Start of RECORDS SUPPLIED

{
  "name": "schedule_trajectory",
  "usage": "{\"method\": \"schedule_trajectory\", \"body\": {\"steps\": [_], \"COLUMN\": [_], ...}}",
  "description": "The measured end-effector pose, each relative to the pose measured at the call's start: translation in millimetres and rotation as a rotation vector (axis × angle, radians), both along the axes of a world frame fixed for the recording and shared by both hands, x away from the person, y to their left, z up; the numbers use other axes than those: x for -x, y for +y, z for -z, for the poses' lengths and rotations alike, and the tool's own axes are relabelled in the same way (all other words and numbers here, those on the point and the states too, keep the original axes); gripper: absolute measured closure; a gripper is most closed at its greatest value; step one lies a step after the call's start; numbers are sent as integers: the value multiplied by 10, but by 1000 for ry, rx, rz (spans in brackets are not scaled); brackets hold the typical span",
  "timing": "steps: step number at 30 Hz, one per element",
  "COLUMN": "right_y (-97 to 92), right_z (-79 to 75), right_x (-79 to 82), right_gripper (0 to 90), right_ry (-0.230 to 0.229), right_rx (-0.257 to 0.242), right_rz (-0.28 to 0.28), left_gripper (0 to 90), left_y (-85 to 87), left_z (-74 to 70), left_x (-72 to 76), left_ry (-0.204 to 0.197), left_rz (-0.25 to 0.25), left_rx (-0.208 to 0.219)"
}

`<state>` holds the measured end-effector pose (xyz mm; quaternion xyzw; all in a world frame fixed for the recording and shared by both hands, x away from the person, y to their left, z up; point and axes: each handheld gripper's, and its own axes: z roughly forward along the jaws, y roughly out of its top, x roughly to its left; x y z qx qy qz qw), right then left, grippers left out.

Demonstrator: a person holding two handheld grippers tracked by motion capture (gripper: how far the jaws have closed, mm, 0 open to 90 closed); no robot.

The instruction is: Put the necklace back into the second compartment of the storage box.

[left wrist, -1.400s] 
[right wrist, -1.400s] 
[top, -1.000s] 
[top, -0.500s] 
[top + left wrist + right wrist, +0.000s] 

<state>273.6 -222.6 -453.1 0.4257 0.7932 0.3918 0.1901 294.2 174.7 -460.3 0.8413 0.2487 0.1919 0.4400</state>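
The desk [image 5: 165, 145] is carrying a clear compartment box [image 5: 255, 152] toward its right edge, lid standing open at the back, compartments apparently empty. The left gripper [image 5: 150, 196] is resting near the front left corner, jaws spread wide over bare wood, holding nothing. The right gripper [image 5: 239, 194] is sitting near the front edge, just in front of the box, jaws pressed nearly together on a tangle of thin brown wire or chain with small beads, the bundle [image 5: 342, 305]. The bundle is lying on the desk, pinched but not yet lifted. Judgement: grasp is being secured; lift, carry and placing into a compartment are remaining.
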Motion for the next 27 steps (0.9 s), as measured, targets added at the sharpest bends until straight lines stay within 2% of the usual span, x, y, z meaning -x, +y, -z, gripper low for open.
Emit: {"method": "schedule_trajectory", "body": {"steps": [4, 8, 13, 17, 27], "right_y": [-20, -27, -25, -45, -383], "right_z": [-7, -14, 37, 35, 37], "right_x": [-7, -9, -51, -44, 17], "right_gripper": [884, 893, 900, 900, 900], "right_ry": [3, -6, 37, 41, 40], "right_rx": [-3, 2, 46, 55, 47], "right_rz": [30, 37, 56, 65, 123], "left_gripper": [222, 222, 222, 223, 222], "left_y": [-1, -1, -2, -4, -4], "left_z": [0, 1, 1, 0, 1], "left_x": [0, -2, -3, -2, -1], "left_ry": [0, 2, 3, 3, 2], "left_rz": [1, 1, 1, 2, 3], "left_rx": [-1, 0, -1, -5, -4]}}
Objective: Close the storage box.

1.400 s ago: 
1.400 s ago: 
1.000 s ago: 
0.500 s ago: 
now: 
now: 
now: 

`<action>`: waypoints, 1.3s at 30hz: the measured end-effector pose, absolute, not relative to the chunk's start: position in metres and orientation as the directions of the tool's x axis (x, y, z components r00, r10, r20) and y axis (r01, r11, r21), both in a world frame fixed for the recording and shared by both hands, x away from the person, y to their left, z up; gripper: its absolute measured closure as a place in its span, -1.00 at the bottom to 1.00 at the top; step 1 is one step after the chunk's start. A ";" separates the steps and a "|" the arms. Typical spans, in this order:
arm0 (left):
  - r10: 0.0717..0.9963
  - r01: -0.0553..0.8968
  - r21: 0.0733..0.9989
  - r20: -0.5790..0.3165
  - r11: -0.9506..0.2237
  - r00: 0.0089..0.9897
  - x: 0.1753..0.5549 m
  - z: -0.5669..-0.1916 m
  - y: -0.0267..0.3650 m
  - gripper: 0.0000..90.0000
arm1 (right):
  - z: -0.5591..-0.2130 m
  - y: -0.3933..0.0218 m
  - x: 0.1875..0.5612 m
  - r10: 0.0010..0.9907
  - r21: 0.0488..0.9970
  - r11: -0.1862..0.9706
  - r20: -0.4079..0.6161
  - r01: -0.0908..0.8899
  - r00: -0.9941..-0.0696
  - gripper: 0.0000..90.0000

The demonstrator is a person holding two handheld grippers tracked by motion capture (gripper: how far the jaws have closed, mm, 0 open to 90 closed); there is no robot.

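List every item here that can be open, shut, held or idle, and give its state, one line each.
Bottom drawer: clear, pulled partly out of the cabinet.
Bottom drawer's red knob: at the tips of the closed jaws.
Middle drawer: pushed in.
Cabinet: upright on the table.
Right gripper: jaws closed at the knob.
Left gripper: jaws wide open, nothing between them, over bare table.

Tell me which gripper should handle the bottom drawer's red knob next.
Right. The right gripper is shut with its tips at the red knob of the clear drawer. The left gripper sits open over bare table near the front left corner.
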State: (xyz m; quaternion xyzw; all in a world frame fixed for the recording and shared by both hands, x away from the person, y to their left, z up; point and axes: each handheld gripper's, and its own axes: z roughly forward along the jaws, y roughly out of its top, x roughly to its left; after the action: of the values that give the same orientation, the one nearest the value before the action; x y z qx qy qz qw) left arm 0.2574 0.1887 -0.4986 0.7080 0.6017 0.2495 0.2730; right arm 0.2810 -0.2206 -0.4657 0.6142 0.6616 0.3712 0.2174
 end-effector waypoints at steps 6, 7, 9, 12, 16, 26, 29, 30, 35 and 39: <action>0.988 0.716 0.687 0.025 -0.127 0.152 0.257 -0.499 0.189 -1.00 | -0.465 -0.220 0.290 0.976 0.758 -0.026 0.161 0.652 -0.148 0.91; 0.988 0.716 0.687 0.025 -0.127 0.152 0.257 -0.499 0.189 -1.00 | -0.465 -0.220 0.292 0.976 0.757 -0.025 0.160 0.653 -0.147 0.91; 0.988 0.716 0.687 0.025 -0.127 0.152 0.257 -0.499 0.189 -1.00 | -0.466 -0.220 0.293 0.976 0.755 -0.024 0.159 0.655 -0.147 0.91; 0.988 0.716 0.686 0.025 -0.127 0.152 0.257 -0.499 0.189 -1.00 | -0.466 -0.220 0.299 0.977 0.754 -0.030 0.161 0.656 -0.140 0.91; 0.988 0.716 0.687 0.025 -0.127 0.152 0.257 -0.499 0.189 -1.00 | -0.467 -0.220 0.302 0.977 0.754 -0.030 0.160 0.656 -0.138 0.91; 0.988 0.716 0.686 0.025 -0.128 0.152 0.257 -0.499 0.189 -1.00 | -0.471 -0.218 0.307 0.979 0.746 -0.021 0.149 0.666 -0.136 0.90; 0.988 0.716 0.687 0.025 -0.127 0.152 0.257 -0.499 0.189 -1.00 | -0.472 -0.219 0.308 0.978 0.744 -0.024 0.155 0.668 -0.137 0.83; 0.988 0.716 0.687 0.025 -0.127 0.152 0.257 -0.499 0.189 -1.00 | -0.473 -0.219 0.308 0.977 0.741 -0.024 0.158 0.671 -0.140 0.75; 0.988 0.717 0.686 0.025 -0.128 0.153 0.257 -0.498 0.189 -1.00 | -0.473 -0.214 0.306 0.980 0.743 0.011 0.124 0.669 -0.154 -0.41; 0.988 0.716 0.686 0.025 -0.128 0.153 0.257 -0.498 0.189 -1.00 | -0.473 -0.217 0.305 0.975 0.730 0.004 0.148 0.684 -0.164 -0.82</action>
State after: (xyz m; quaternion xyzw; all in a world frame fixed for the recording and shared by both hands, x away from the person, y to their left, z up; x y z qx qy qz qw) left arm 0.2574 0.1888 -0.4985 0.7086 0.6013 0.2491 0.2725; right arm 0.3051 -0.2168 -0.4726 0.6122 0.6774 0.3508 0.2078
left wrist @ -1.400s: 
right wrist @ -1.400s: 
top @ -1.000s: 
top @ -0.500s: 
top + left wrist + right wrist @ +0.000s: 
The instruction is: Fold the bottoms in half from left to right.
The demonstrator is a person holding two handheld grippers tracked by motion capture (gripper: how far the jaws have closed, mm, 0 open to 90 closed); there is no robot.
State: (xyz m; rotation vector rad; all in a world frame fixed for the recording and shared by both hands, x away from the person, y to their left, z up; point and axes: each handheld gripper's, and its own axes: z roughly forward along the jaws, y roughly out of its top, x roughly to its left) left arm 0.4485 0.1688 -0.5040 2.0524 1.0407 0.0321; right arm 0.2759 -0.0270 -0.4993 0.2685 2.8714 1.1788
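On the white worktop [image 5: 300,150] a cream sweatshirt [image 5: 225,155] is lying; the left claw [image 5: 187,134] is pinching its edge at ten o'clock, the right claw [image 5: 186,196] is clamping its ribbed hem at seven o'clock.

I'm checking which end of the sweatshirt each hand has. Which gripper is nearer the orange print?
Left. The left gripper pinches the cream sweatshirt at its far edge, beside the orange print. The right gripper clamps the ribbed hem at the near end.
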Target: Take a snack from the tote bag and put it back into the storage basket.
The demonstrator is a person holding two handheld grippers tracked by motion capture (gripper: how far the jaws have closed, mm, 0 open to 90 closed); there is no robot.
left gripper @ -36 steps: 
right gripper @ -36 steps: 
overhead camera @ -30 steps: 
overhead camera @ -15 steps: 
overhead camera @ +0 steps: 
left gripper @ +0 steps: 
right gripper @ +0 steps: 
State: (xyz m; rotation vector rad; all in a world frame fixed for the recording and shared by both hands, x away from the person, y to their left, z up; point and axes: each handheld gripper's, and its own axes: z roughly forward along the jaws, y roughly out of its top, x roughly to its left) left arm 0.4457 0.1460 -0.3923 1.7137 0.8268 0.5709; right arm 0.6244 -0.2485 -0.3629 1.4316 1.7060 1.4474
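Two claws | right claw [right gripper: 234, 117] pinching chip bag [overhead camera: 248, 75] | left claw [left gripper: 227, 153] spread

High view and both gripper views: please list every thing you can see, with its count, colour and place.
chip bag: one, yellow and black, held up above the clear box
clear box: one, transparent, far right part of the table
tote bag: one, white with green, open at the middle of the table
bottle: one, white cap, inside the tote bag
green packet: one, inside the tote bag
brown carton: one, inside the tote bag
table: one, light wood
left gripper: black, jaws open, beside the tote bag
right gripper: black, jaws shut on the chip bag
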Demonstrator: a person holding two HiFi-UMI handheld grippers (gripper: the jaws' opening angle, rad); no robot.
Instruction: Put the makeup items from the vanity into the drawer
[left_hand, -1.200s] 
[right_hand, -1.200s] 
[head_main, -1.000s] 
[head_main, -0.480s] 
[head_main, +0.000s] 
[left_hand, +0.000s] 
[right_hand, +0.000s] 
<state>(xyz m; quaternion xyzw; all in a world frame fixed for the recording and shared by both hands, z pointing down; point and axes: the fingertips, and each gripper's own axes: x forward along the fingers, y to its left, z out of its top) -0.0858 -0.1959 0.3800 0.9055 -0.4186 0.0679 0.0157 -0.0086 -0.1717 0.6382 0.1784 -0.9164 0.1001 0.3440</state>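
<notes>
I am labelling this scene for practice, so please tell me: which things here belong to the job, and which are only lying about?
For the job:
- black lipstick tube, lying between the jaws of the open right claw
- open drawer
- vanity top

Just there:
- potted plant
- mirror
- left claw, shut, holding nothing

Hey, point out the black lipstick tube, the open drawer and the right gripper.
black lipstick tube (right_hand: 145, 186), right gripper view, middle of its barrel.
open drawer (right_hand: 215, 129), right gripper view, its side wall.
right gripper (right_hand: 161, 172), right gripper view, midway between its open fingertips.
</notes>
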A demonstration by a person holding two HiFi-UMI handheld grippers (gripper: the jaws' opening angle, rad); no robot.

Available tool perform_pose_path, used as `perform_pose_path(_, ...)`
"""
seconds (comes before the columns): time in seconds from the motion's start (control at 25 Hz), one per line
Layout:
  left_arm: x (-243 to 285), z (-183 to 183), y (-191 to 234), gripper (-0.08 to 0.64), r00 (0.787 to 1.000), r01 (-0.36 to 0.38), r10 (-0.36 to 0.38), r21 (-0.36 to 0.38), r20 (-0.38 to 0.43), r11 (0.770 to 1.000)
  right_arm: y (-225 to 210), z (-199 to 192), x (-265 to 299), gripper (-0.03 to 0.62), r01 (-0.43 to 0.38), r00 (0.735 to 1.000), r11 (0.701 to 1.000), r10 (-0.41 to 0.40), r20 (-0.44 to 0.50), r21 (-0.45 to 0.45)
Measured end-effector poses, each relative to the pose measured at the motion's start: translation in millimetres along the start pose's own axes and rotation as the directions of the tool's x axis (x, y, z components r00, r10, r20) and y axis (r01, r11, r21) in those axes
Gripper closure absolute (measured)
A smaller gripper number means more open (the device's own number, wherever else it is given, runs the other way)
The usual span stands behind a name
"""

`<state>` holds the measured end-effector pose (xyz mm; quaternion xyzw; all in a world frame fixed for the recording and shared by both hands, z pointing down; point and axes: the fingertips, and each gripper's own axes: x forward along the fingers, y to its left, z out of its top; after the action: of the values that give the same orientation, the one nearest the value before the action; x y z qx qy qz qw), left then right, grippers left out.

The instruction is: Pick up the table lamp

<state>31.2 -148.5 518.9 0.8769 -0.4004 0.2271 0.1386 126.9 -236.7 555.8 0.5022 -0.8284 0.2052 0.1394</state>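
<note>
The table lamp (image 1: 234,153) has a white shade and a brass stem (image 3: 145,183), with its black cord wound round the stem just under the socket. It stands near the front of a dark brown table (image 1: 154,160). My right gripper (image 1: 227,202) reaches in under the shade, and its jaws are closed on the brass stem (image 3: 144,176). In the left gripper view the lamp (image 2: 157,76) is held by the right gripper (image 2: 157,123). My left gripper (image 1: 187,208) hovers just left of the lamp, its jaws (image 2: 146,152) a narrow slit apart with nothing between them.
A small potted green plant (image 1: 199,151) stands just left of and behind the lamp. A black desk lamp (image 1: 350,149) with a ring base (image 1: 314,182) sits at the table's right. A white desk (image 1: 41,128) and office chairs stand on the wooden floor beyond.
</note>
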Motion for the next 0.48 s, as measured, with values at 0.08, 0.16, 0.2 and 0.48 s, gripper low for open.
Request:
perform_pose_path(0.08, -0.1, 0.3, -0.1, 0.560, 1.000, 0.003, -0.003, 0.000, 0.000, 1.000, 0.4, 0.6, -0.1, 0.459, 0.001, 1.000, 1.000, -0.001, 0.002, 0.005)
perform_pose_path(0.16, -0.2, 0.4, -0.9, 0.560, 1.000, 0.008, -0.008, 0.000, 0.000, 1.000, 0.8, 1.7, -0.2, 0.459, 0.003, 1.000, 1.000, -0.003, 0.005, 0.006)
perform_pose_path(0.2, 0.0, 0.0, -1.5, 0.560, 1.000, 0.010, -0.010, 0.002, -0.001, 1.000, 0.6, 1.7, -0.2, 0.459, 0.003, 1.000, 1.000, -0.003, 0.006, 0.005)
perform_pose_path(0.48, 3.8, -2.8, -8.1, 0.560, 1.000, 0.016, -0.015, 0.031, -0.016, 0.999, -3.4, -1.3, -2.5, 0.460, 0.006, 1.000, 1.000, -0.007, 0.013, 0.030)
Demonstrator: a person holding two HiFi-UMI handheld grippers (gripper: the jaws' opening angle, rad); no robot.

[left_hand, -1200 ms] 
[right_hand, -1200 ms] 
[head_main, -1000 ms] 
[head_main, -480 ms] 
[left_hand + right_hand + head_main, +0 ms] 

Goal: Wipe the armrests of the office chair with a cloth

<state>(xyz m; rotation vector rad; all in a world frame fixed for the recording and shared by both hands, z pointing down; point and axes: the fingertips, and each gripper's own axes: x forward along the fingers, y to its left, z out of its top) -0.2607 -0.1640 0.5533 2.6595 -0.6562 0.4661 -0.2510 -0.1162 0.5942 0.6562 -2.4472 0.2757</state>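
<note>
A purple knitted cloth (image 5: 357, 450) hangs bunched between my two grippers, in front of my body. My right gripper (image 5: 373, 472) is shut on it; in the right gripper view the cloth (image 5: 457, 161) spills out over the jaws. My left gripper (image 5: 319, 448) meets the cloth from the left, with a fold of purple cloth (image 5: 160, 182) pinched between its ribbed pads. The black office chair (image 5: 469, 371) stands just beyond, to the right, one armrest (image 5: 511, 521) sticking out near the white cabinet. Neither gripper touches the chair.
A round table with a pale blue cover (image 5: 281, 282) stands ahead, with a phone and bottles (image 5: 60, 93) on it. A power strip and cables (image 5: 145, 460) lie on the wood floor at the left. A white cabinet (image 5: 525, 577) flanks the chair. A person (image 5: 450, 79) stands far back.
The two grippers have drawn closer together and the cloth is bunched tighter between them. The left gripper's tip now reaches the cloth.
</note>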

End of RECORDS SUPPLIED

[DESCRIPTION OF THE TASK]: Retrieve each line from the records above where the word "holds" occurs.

[ANSWER BOX]:
`<state>` holds the measured end-effector pose (xyz mm; quaternion xyzw; all in a world frame fixed for the recording and shared by both hands, x away from the person, y to their left, z up; point and axes: each handheld gripper's, and its own axes: z roughly forward along the jaws, y roughly out of its top, x roughly to its left; x y z qx qy qz qw), right then left, grippers left out.
`<state>` holds the measured end-effector pose (xyz mm; quaternion xyzw; all in a world frame fixed for the recording and shared by both hands, z pointing down; point and axes: the fingertips, and each gripper's own axes: x forward along the fingers, y to its left, z out of its top; after the action: of the values that give the same orientation, the one nearest the value before the action; x y z qx qy qz qw), left then right, grippers left out.

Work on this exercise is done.